A investigação aponta que Awad al-Shammari encontrou uma das instalações militares enquanto circulava pelo deserto da província de Najaf, no sudoeste do Iraque. Segundo testemunhas locais ouvidas pelo The New York Times, um helicóptero abriu fogo contra o caminhão do pastor após sua aproximação da área militar.


Familiares relataram que Shammari desapareceu por dois dias antes de ser encontrado morto ao lado do veículo incendiado. “Disseram-nos que havia uma caminhonete incendiada, igual à do Awad, lá fora, mas ninguém se atreveu a ir até lá”, afirmou Amir al-Shammari, primo da vítima, ao The New York Times. “Quando chegamos lá, encontramos o carro e o corpo queimados.”

O Wall Street Journal informou na semana anterior que Israel havia instalado um posto avançado secreto no deserto ocidental do Iraque durante a escalada militar contra o Irã. Segundo o jornal estadunidense, a base foi usada para apoiar operações aéreas e abrigar unidades de forças especiais israelenses.


A instalação teria sido construída em fevereiro de 2026, antes do início das operações militares diretas entre Israel, Estados Unidos e Irã. Ainda de acordo com o Wall Street Journal, a base foi utilizada em março durante uma operação contra tropas iraquianas que teriam se aproximado da instalação militar clandestina.


O jornal israelense Maariv relatou que as forças armadas israelenses posicionaram equipes de resgate e unidades de comando na instalação. O objetivo seria retirar pilotos israelenses abatidos dentro do território iraniano durante ataques realizados contra o Irã.


Fontes oficiais ouvidas pelo The New York Times afirmaram que existia uma segunda base israelense na mesma região desértica. Segundo o relatório, essa instalação antecedia a atual escalada militar e já havia sido utilizada durante operações israelenses ligadas à ofensiva contra o Irã em junho de 2025.

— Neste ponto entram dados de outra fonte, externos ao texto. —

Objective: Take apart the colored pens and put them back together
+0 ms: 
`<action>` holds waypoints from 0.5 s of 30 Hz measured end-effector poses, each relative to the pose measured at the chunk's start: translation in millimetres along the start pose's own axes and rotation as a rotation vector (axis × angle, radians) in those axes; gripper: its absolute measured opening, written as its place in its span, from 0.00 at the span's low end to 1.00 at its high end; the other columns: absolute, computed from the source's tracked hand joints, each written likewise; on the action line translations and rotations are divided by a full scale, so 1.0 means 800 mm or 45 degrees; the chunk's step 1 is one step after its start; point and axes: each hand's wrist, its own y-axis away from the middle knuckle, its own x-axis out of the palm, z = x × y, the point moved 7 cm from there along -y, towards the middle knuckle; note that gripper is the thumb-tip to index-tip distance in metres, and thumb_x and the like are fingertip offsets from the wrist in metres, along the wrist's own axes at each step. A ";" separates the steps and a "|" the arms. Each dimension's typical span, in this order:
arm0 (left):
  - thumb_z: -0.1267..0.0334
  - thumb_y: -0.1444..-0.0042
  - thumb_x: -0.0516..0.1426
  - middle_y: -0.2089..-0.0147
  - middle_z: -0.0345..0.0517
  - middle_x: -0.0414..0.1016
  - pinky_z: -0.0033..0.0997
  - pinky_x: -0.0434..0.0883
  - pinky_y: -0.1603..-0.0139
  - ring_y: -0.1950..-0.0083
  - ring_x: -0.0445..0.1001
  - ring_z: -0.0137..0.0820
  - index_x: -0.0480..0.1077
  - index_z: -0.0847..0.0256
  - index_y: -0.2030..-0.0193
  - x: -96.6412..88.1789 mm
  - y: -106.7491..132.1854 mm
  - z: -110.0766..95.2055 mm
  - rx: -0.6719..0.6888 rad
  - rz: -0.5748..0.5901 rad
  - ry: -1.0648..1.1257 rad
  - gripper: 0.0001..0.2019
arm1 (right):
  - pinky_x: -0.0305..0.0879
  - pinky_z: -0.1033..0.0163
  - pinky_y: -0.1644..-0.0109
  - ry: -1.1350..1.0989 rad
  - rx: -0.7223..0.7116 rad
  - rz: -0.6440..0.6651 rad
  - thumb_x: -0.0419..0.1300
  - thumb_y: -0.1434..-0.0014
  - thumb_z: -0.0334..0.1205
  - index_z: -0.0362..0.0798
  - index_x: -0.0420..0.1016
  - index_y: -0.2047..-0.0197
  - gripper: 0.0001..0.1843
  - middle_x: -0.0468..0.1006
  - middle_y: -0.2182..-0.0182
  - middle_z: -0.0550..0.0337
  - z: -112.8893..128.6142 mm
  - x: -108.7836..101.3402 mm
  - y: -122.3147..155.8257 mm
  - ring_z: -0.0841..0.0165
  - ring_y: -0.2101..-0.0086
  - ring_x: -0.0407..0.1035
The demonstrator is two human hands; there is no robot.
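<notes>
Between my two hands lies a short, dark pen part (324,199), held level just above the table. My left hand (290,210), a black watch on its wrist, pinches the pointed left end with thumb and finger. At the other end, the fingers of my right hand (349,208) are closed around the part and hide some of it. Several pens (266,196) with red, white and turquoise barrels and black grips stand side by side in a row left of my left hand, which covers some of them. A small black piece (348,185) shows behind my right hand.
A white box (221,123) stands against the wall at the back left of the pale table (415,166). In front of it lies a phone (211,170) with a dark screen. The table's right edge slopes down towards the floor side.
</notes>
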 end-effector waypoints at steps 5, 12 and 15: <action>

As mesmas fontes declararam ao jornal estadunidense que Washington tinha conhecimento da existência da base desde pelo menos junho de 2025. A informação elevou pressões internas no Iraque após surgirem acusações de que autoridades estadunidenses ocultaram a presença militar israelense do governo iraquiano, apesar da parceria formal entre Bagdá e Washington.


O deputado iraquiano Raed al-Maliki acusou os Estados Unidos de coordenarem diretamente a abertura do espaço aéreo iraquiano para operações israelenses. “Os Estados Unidos entregaram o espaço aéreo iraquiano à entidade durante a guerra e ordenaram o desligamento dos sistemas de radar. Agora ficou claro que o território iraquiano também foi usado para estabelecer um centro ou base secreta de inteligência para a entidade sionista”, declarou o parlamentar.


A revelação provocou reações no parlamento iraquiano e ampliou cobranças contra o governo em Bagdá. Setores políticos passaram a exigir investigação sobre a atuação militar israelense dentro do território nacional e sobre o papel desempenhado pelas forças estadunidenses instaladas no Iraque desde a invasão de 2003.


O caso reacendeu debates sobre a permanência da estrutura militar estadunidense no Iraque mais de duas décadas após a ocupação iniciada sob a justificativa das inexistentes “armas de destruição em massa”. Desde então, bases militares, operações de inteligência e controle do espaço aéreo iraquiano permaneceram sob influência direta de Washington, enquanto Israel expandiu ações clandestinas na região em articulação com operações estadunidenses contra o Irã e grupos aliados de Teerã.


O governo iraquiano não comentou oficialmente as denúncias divulgadas pelo The New York Times, pelo Wall Street Journal, pelo Maariv e pelo Middle East Eye.